• What needs to be done
Beginning with the line containing "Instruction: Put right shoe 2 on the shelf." and going on through the line containing "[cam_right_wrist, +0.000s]", the lines below are to be returned exactly, pictures excluded and nothing added.

• Listed records
******************************
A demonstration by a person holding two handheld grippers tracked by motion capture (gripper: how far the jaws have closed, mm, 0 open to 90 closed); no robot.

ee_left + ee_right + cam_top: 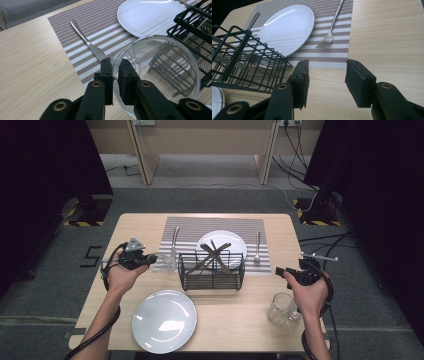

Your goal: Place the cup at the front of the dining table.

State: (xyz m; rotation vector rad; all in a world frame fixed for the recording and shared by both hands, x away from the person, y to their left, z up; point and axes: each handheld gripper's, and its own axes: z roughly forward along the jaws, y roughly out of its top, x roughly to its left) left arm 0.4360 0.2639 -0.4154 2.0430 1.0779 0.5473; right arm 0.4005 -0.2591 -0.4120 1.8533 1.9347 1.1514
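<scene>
A clear drinking glass (160, 75) is tipped with its mouth toward the camera in the left gripper view. My left gripper (115, 67) is shut on its rim, one jaw inside and one outside. From above, that gripper (146, 259) holds the glass (163, 263) just left of the black wire basket (212, 270), by the placemat's corner. On the table's right side my right gripper (280, 271) is open over bare wood. Its jaws (327, 68) have nothing between them.
A striped placemat (190, 227) carries a white plate (230, 240), a knife (175, 240) and a fork (258, 247). Utensils lie crossed in the basket. A second white plate (164, 320) sits front left, and another glass (282, 309) stands front right by my right hand.
</scene>
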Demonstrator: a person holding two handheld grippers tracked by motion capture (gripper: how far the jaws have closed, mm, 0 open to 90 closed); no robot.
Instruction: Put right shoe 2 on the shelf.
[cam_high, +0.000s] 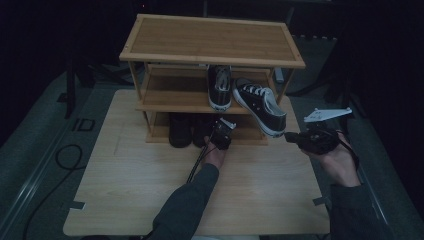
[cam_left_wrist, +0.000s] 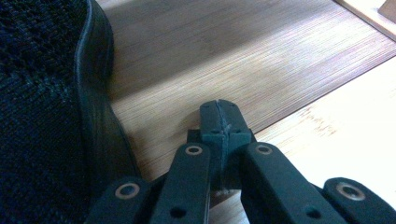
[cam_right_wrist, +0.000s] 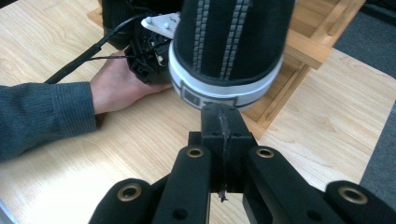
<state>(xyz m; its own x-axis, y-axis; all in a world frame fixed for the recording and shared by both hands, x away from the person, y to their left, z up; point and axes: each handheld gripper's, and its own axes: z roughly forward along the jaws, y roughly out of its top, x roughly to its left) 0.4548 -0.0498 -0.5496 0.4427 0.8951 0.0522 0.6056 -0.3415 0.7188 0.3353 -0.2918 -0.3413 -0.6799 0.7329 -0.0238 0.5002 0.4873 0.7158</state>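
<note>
Shoe rack loading: both grippers closed, none holding a shoe.

Left gripper (cam_high: 220, 134) at the front of the rack's (cam_high: 210, 40) bottom shelf (cam_left_wrist: 224, 56), jaws pressed together on nothing, just beside a black shoe (cam_left_wrist: 42, 116) parked there; probably placed to nudge that shoe inward. Right gripper (cam_right_wrist: 222, 122) low over the tabletop (cam_high: 150, 190), jaws pressed together, tips directly below the heel of the tilted sneaker (cam_high: 260, 105), contact not discernible. Sneaker leaning off the middle shelf, heel overhanging the front edge, toe toward the upright sneaker (cam_high: 220, 86) beside it. Likely intent: push the heel back with closed jaws, no grasp needed. Risk: sneaker tipping off the shelf.
</note>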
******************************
• Expected output
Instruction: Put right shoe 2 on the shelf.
[cam_high, +0.000s] 
[cam_left_wrist, +0.000s] 
[cam_right_wrist, +0.000s] 

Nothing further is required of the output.